Equating clinical pregnancy to live birth requires a leap of faith
Ms. Johnson comes to inquire about the benefits of Neupogen® (or G-CSF, granulocyte colony stimulating factor). One of her friends recently used it and conceived after multiple IVF failures.
I told her that Neupogen®, administered by injection or uterine flushing, is not ready for day-to-day clinical practice yet. It is best used in clinical trials because its benefits on IVF success (i.e., live birth) have not been established. My answer is based on two recent meta-analyses.
Clinical trial to determine the efficacy of COVID-19 vaccine was a classic example to show how the efficacy of an intervention is determined. Two comparable groups of volunteers are randomly assigned to receive vaccine or saline. They went about their lives for a predetermined time (and potentially be in contact with those infected with COVID). The number (or percentages) of volunteers infected by COVID were then compared. This is called a prospective randomized controlled trial (RCT). In COVID vaccine’s case, about 30,000 volunteers are recruited.
A literature search using “G-CSF and IVF” shows hundreds of papers. Most of the papers analyzed fewer than 50 patients and did not use live birth as the endpoint. The few papers based on RCTs showed conflicting results and, due to the small number of patients analyzed, had questionable validity.
Luckily, some researchers combined data from RCTs and analyzed the pooled data. This is called meta-analysis. Combining multiple RCTs makes the results more valid because the results are derived from more patients. Given the constraints mentioned above, meta-analysis is the best source to get the answer about the effects of G-CSF. Two recent meta-analyses are available. The first one analyzed patient who had recurrent implantation failure. The send one analyzed patient who had recurrent implantation failure, thin endometrium, and a third group which have neither (the ”general IVF” group).
The first meta-analysis includes publications up to October 2020. It pooled data from nine RCTs with 976 patients. All of them had recurrent implantation failure (Reprod Biol Endocrinol 2021, 19:125 https://doi.org/10.1186/s12958-021-00810-4). The second meta-analysis searched all published reports till Dec 2021. It includes 1966 patients from 552 studies, 20 RCTs (Reprod Biol Endocrinol 2023, 21:34 https://doi.org/10.1186/s12958-023-01063-z). It is worth pointing out that the patients analyzed by the two reports may overlap with each other.
The first report says G-CSF increased clinical pregnancy regardless of fresh or frozen embryo transfer or how it was administered. Whereas G-CSF increased biochemical pregnancy, it had no impact on miscarriage or live birth.
The second report says G-CSF increased clinical pregnancy only in patients with recurrent implantation failure or thin endometrium, but not in patients of the “general IVF” group. Furthermore, G-CSF had no impact on live birth or miscarriage.
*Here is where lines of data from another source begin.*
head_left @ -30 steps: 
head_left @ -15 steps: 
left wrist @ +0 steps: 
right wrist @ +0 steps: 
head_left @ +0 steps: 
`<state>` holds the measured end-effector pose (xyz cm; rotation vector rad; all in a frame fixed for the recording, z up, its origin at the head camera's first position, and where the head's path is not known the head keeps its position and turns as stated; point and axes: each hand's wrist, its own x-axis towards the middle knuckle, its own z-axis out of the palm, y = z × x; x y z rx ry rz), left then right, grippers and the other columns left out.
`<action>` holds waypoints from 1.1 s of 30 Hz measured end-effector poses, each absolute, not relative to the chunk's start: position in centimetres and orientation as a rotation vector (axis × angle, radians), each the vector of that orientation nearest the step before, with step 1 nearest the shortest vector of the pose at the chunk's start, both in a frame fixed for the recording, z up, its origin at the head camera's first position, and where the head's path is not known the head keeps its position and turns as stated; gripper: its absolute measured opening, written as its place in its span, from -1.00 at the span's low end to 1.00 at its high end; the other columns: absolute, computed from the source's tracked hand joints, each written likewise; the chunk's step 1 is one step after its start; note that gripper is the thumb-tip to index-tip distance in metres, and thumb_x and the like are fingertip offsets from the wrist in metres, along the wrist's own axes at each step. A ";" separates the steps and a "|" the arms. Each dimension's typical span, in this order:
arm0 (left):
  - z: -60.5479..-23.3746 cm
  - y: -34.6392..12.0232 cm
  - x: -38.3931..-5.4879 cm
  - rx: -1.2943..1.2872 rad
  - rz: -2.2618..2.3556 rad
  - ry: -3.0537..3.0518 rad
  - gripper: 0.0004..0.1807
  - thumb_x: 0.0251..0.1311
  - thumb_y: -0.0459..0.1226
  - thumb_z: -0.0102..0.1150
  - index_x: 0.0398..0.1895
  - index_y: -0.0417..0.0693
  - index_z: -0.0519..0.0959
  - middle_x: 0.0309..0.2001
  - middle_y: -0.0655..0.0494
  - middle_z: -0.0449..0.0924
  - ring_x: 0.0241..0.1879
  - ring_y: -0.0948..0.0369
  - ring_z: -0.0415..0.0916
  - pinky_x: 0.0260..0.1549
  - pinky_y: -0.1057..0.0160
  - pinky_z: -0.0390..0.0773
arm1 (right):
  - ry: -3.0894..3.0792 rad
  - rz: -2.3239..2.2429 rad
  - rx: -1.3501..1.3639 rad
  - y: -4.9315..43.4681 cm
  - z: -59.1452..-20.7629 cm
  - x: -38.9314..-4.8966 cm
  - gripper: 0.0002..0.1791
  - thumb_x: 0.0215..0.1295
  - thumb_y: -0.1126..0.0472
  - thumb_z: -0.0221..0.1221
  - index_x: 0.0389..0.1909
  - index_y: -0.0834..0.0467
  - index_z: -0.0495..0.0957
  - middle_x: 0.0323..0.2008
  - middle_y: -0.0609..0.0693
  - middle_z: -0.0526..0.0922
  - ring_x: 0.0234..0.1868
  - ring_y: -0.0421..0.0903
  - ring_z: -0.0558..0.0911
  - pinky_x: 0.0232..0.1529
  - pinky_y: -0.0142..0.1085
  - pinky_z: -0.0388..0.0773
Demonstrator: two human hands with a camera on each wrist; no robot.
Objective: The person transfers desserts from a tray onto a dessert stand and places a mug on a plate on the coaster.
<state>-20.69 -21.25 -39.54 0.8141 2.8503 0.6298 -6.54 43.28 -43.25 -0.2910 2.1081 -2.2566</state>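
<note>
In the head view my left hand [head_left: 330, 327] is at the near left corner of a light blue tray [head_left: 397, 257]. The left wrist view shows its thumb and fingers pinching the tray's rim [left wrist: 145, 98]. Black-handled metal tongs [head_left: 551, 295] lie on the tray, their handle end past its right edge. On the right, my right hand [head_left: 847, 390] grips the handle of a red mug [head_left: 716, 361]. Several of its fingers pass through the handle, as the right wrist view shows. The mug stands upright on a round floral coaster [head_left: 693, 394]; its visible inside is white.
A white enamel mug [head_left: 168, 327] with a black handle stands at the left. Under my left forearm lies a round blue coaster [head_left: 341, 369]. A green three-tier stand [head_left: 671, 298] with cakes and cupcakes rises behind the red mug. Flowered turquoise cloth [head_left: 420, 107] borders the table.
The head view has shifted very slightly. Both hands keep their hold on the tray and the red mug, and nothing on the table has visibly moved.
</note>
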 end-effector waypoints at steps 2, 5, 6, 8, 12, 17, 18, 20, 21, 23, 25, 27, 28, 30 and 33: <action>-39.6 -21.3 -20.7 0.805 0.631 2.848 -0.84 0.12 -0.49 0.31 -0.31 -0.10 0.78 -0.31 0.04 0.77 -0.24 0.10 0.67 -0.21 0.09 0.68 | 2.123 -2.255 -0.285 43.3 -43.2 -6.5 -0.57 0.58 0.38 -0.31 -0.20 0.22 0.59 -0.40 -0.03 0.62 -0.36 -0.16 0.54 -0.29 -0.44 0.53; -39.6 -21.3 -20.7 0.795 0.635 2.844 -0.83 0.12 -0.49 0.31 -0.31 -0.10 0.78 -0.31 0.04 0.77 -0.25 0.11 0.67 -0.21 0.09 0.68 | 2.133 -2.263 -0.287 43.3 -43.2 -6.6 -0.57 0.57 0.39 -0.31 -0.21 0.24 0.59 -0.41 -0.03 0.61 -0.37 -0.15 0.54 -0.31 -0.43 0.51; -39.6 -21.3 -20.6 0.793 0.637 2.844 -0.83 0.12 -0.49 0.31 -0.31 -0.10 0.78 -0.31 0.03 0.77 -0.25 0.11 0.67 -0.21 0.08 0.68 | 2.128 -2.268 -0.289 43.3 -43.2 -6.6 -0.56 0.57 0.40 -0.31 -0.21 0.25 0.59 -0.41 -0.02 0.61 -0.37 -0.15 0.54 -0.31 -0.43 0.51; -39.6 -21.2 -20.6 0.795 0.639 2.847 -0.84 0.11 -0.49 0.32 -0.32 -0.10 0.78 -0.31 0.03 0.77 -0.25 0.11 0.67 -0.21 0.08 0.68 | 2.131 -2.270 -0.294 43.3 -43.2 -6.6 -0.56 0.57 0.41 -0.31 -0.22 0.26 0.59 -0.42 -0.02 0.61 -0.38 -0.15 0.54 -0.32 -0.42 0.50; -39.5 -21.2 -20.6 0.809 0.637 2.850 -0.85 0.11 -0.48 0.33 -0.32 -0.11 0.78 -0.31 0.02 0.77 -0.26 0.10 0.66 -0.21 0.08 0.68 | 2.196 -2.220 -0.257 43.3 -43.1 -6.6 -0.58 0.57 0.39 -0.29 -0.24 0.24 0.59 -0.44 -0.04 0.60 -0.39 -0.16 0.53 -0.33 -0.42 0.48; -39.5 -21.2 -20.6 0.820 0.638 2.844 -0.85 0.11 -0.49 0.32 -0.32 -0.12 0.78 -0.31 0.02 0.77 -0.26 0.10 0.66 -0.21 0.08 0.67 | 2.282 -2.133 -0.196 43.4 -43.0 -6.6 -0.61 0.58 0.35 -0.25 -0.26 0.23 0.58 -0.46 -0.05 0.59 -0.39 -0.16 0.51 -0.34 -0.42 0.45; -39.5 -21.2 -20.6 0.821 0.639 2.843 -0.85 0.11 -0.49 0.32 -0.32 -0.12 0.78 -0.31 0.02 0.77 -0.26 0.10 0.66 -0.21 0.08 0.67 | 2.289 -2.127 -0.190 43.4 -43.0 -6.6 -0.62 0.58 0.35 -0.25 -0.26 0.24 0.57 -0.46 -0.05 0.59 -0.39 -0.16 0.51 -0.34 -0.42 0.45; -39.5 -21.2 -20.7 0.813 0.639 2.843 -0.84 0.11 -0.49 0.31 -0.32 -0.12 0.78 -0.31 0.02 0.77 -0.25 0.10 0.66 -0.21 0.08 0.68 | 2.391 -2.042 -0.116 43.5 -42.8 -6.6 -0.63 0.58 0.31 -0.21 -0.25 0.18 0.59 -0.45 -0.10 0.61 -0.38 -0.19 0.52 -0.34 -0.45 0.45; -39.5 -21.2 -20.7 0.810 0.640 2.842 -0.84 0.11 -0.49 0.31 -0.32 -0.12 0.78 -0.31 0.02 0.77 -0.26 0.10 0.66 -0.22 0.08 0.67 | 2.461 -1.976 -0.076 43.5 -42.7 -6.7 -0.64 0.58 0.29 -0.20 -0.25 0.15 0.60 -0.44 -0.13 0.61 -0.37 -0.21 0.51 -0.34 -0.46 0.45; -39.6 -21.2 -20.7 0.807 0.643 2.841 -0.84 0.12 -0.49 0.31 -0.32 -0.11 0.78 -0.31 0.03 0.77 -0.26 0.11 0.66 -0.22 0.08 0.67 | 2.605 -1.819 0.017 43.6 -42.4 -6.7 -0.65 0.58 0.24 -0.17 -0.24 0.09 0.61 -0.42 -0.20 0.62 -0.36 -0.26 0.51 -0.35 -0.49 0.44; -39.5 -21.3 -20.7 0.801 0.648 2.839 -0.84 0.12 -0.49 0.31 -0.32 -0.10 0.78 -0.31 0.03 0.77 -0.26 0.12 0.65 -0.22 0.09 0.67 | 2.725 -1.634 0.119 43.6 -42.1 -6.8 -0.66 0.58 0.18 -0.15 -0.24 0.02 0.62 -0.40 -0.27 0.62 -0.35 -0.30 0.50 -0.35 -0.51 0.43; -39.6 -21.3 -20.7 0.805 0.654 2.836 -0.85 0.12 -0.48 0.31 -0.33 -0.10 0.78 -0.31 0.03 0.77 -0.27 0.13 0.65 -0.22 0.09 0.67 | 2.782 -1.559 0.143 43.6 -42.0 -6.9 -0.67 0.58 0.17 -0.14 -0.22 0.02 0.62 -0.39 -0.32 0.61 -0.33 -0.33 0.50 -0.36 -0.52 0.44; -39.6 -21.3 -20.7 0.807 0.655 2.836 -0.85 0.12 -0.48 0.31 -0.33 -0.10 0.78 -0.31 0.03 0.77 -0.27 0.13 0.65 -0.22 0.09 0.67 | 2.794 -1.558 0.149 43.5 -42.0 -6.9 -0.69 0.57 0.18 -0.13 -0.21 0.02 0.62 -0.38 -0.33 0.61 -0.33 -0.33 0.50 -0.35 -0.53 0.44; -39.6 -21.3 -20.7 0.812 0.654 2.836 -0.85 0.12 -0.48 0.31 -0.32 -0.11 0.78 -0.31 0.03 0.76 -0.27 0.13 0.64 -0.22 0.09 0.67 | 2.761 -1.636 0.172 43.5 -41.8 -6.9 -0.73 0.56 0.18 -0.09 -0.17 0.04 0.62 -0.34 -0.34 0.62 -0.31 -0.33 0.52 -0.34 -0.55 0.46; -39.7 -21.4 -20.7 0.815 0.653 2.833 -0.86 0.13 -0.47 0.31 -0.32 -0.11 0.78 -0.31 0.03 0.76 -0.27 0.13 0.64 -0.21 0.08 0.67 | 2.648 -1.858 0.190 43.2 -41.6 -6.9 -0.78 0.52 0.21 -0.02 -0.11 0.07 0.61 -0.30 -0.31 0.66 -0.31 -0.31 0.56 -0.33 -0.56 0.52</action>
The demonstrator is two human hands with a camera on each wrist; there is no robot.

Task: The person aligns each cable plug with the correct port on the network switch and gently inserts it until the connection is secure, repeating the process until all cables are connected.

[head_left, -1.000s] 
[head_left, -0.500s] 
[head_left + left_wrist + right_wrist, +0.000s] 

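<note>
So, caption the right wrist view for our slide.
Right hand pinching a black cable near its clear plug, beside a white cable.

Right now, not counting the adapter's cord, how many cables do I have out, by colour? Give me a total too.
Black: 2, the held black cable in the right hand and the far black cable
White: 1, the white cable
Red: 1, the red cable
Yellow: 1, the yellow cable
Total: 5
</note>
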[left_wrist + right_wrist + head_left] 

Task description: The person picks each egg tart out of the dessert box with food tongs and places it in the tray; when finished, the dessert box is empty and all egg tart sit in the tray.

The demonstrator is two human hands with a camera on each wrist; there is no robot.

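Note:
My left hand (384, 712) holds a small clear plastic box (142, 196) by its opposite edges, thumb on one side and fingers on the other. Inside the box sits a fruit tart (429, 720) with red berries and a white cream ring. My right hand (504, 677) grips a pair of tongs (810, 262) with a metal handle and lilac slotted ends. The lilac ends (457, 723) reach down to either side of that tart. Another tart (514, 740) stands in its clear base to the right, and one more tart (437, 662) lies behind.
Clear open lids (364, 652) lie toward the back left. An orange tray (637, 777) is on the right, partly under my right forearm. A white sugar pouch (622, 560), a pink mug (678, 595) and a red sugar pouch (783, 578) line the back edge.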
One explanation for not seeing G-CSF's positive impact on live birth in the above analyses is insufficient patient number (i.e., inadequate power). Close to 2,000 IVF patients have been included in reports concerning the use of G-CSF thus far. We have the live birth information on fewer than 400. More research/data is needed.
In conclusion, it is good to see positive impacts on clinical pregnancy, but equating clinical pregnancy to live birth takes a leap of faith. For now, using G-CSF in IVF belongs to clinical trial. It is not ready for day-to-day clinical practice yet.